N'empêche, dit l'ancien président de la Caisse de dépôt et placement du Québec Richard Guay, ce projet va à l'encontre de la tendance qui est observée partout dans le monde. Règle générale, les gouvernements sont de plus en plus soucieux de montrer patte blanche.

«En gros, ils disent que ces 18 agences sont moins importantes, ils voient moins de risques, donc ils ne les vérifient plus, souligne M. Guay, aujourd'hui professeur de finance à l'UQAM. En principe, les risques se cachent justement dans des endroits qui ne sont pas vérifiés.»

Il s'imagine mal qu'une agence comme le Bureau du surintendant des institutions financières (BSIF), par exemple, en vienne à présenter chaque année des états financiers non vérifiés. C'est pourquoi cet organisme, comme les autres, voudra sans doute confier ses livres à des sociétés de vérification privées.

Le Conseil national de recherches, par exemple, «demeure résolu à assurer annuellement la continuité de la vérification indépendante de ses états financiers», a indiqué son porte-parole, Charles Drouin.

«Peut-être que le vérificateur général économise, disons, 1 million pour ne pas vérifier les activités du BSIF, illustre Richard Guay. Le BSIF, lui, va certainement dépenser 3 millions dans le privé pour avoir un service similaire.

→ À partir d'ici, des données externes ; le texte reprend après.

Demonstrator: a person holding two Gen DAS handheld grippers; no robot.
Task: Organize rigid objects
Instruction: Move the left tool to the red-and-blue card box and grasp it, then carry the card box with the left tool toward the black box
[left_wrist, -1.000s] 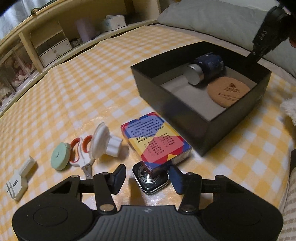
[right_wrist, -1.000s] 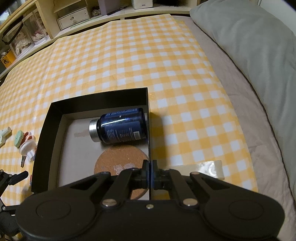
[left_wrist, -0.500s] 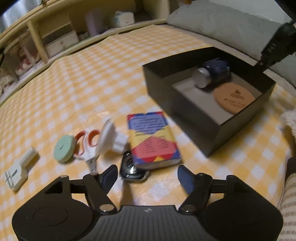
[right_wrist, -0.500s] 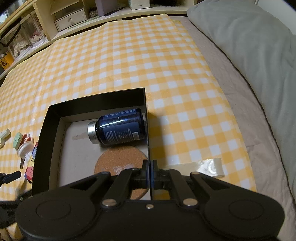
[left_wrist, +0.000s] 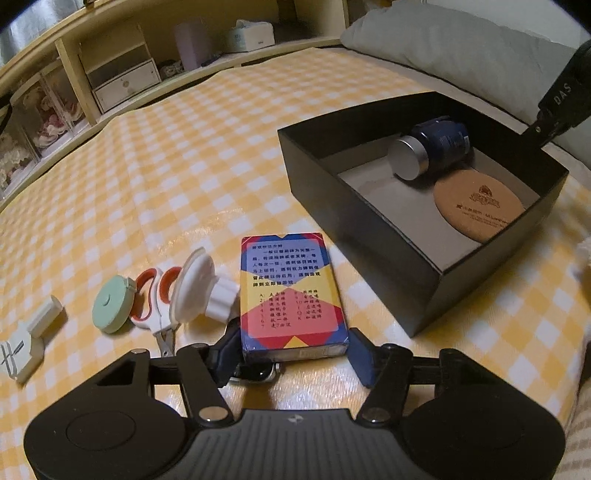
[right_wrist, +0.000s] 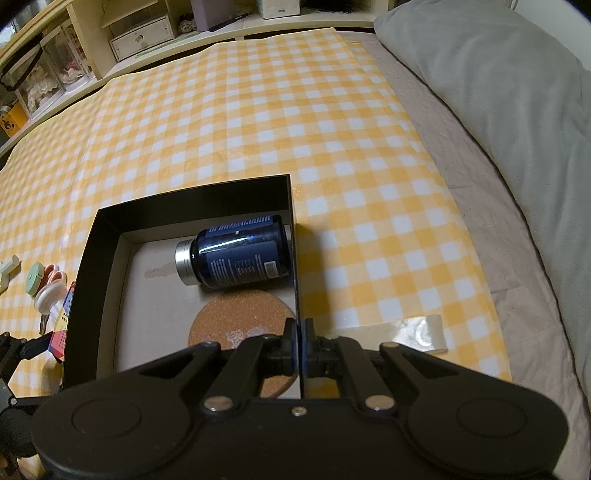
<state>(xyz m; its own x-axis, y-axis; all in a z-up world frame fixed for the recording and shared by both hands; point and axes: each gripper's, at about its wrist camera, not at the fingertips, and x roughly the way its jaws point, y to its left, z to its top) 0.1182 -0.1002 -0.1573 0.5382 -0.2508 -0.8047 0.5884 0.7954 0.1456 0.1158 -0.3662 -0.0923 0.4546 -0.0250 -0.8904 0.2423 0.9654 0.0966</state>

Pour moi, c'est un pelletage de budget hors du Bureau du vérificateur général.»

Ces dépenses additionnelles surviendraient au moment où tous les ministères fédéraux sont sur le point de se serrer la ceinture. Le gouvernement Harper s'apprête en effet à imposer des coupes de 5% à 10% dans son prochain budget.

Au bureau du ministre Tony Clement, président du Conseil du Trésor, on indique que le plan de compressions mis de l'avant par le vérificateur fera l'objet d'une étude au Parlement.

Le député Scott Brison, critique libéral en matière de finances, estime qui les coupes budgétaires au Bureau du vérificateur ne peuvent que réduire la responsabilisation dans l'appareil gouvernemental. «Si le gouvernement est réellement déterminé à réduire les dépenses et à couper le gaspillage, a-t-il dit, il y a un argument pour augmenter les ressources du vérificateur général.»